* _ASSIGNMENT_
For the word "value", search the records and show each line in which it occurs.

======== DATA RECORDS

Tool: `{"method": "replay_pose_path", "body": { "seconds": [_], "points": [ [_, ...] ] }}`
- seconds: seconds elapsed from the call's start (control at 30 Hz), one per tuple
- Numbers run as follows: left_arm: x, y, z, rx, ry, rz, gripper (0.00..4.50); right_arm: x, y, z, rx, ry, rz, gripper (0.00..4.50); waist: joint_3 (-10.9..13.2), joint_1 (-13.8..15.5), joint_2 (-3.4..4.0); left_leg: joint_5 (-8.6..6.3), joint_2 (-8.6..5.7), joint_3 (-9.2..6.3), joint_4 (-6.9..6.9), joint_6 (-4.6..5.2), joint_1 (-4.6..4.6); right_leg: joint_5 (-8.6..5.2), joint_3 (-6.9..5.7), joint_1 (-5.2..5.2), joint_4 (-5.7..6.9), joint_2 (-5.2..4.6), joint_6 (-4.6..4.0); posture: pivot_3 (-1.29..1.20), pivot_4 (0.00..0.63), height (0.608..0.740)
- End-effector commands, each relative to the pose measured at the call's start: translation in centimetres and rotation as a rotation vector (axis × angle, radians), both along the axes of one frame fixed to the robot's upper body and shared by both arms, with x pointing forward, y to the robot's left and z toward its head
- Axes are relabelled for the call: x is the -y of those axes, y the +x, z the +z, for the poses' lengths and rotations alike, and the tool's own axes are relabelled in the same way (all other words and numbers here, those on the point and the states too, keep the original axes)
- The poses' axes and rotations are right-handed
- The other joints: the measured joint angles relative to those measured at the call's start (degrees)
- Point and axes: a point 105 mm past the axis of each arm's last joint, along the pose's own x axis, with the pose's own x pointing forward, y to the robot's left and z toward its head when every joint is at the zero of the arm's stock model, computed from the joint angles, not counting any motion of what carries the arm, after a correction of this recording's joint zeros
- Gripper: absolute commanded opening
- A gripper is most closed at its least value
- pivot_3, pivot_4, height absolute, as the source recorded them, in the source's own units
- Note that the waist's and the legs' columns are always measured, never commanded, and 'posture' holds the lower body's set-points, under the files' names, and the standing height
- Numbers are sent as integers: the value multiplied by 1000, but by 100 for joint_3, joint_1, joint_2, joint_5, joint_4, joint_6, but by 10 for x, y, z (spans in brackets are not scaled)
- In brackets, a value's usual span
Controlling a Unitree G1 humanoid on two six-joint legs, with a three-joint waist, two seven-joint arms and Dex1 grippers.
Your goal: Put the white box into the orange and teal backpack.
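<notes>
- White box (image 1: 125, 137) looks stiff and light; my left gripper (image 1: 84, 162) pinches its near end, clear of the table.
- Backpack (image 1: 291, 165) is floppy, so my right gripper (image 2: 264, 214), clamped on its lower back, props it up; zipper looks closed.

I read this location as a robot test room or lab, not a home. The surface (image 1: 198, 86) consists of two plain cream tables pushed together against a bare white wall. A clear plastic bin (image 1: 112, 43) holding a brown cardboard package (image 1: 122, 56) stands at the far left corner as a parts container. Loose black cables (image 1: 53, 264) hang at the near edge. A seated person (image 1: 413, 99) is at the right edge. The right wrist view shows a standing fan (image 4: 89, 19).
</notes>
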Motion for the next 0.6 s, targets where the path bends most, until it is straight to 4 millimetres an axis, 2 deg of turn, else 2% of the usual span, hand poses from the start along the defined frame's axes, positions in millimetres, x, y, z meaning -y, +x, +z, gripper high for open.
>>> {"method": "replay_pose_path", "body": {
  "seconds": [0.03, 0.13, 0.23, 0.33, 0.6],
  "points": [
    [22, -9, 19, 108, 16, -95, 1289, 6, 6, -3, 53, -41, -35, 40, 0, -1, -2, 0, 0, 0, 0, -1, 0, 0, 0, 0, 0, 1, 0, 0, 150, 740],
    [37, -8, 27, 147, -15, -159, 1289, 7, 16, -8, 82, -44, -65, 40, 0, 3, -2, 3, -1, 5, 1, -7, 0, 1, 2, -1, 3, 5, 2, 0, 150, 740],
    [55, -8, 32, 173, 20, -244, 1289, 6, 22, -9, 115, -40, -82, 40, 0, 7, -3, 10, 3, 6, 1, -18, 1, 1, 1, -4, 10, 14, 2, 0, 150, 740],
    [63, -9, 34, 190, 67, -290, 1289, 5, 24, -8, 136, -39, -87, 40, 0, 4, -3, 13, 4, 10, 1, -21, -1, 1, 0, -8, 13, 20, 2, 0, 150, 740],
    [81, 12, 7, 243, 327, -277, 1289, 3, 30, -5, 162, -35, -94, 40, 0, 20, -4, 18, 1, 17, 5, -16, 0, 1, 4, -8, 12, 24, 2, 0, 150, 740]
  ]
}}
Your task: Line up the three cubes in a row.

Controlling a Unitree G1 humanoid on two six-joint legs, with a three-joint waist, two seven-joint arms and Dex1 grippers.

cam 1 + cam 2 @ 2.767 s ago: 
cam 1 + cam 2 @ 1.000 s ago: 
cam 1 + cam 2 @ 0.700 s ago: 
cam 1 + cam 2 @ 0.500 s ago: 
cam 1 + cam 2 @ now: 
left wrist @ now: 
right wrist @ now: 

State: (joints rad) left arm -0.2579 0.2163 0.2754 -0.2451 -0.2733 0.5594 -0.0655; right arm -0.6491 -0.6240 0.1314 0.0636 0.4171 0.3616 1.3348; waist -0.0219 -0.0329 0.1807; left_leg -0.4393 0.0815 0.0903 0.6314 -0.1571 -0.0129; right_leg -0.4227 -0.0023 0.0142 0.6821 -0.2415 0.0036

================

* _SOLVED EXERCISE_
- A gripper is most closed at its least value
- Numbers are sent as integers: the value multiplied by 1000, but by 100 for joint_3, joint_1, joint_2, joint_5, joint_4, joint_6, but by 10 for x, y, z (spans in brackets are not scaled)
- In brackets, a value's usual span

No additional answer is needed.